What you have to do: An exact transcript of all the records is the expected answer.
***** Data shown
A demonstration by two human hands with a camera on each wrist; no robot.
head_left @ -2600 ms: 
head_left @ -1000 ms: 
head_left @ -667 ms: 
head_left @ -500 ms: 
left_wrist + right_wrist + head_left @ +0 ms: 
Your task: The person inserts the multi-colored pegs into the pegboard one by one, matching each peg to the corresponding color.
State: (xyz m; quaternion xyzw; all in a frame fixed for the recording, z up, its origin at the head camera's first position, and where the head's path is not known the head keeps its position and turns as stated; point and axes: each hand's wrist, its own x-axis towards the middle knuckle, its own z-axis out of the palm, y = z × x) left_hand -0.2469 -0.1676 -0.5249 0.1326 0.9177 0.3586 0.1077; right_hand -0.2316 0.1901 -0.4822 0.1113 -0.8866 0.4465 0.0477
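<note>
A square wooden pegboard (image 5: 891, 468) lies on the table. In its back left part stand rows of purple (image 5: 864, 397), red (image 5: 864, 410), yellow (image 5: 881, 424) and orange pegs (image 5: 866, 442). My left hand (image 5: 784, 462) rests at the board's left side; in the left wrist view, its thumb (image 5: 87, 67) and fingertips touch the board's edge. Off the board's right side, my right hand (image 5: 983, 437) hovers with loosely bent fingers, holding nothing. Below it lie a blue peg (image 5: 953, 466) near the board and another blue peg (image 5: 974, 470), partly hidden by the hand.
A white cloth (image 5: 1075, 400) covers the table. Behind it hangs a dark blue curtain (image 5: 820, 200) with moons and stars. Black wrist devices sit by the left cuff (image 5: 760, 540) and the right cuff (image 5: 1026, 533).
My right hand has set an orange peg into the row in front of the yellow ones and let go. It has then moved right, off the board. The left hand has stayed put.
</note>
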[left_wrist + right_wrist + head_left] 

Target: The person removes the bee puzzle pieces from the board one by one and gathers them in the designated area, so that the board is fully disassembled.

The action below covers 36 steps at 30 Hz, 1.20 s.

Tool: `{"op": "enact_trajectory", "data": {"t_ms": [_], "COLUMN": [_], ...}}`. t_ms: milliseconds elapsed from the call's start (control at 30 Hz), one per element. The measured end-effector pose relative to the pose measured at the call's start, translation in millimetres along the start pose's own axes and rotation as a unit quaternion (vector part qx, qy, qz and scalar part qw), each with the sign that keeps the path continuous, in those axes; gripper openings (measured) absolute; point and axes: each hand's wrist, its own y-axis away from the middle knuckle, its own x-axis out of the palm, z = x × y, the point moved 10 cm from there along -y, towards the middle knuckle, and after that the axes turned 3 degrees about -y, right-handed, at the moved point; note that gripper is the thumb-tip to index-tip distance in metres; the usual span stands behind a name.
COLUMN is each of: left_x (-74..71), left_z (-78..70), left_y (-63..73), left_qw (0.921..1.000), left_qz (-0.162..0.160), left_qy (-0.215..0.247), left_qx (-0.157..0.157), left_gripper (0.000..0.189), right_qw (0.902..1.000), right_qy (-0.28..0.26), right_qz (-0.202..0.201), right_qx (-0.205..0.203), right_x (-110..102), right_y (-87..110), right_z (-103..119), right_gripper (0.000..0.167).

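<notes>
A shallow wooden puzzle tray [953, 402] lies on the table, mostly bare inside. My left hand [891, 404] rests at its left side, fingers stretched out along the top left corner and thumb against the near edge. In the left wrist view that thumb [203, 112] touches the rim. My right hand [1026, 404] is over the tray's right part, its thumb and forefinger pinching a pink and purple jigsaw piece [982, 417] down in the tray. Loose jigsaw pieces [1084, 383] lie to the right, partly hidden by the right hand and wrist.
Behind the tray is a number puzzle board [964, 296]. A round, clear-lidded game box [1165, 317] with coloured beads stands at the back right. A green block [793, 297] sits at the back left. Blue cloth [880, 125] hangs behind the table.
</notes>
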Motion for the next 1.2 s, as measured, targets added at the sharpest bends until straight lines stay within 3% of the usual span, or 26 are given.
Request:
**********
Reply to the exercise:
A demonstration by two human hands with a camera on each wrist; no robot.
head_left @ -2600 ms: 
head_left @ -1000 ms: 
head_left @ -667 ms: 
head_left @ -500 ms: 
left_wrist + right_wrist + head_left @ +0 ms: 
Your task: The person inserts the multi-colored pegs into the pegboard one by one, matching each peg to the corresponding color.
State: (xyz m; quaternion xyzw; all in a frame fixed for the recording, z up, its origin at the head camera's first position, and where the head's path is not known the head keeps its position and turns as stated; point and axes: each hand's wrist, its own x-axis towards the middle knuckle, its own z-axis out of the palm, y = z × x) left_hand -0.2469 -0.1676 -0.5249 0.1326 0.9177 0.3586 0.1077; right_hand -0.2316 0.1901 -0.4822 0.1113 -0.8866 0.4465 0.0477
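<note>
A square wooden pegboard (image 5: 891, 468) lies on the table. In its back left part stand rows of purple (image 5: 864, 397), red (image 5: 864, 410), yellow (image 5: 881, 424) and orange pegs (image 5: 866, 442). My left hand (image 5: 784, 462) rests at the board's left side; in the left wrist view, its thumb (image 5: 87, 67) and fingertips touch the board's edge. Off the board's right side, my right hand (image 5: 983, 437) hovers with loosely bent fingers, holding nothing. Below it lie a blue peg (image 5: 953, 466) near the board and another blue peg (image 5: 974, 470), partly hidden by the hand.
A white cloth (image 5: 1075, 400) covers the table. Behind it hangs a dark blue curtain (image 5: 820, 200) with moons and stars. Black wrist devices sit by the left cuff (image 5: 760, 540) and the right cuff (image 5: 1026, 533).
My right hand has set an orange peg into the row in front of the yellow ones and let go. It has then moved right, off the board. The left hand has stayed put.
</note>
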[left_wrist + right_wrist + head_left] 

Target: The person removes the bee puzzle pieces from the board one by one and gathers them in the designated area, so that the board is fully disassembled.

The action below covers 36 steps at 30 Hz, 1.20 s.

Tool: `{"op": "enact_trajectory", "data": {"t_ms": [_], "COLUMN": [_], ...}}`. t_ms: milliseconds elapsed from the call's start (control at 30 Hz), one per element. The measured end-effector pose relative to the pose measured at the call's start, translation in millimetres along the start pose's own axes and rotation as a unit quaternion (vector part qx, qy, qz and scalar part qw), each with the sign that keeps the path continuous, in those axes; gripper openings (measured) absolute; point and axes: each hand's wrist, its own y-axis away from the middle knuckle, its own x-axis out of the palm, z = x × y, the point moved 10 cm from there along -y, towards the middle knuckle, and after that the axes turned 3 degrees about -y, right-handed, at the moved point; note that gripper is the thumb-tip to index-tip distance in metres; the usual span stands behind a name.
COLUMN is each of: left_x (-74..71), left_z (-78..70), left_y (-63..73), left_qw (0.921..1.000), left_qz (-0.162..0.160), left_qy (-0.215..0.247), left_qx (-0.157..0.157), left_gripper (0.000..0.189), right_qw (0.902..1.000), right_qy (-0.28..0.26), right_qz (-0.202..0.201), right_qx (-0.205..0.203), right_x (-110..102), right_y (-87..110), right_z (-103..119), right_gripper (0.000..0.167).

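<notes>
A shallow wooden puzzle tray [953, 402] lies on the table, mostly bare inside. My left hand [891, 404] rests at its left side, fingers stretched out along the top left corner and thumb against the near edge. In the left wrist view that thumb [203, 112] touches the rim. My right hand [1026, 404] is over the tray's right part, its thumb and forefinger pinching a pink and purple jigsaw piece [982, 417] down in the tray. Loose jigsaw pieces [1084, 383] lie to the right, partly hidden by the right hand and wrist.
Behind the tray is a number puzzle board [964, 296]. A round, clear-lidded game box [1165, 317] with coloured beads stands at the back right. A green block [793, 297] sits at the back left. Blue cloth [880, 125] hangs behind the table.
</notes>
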Motion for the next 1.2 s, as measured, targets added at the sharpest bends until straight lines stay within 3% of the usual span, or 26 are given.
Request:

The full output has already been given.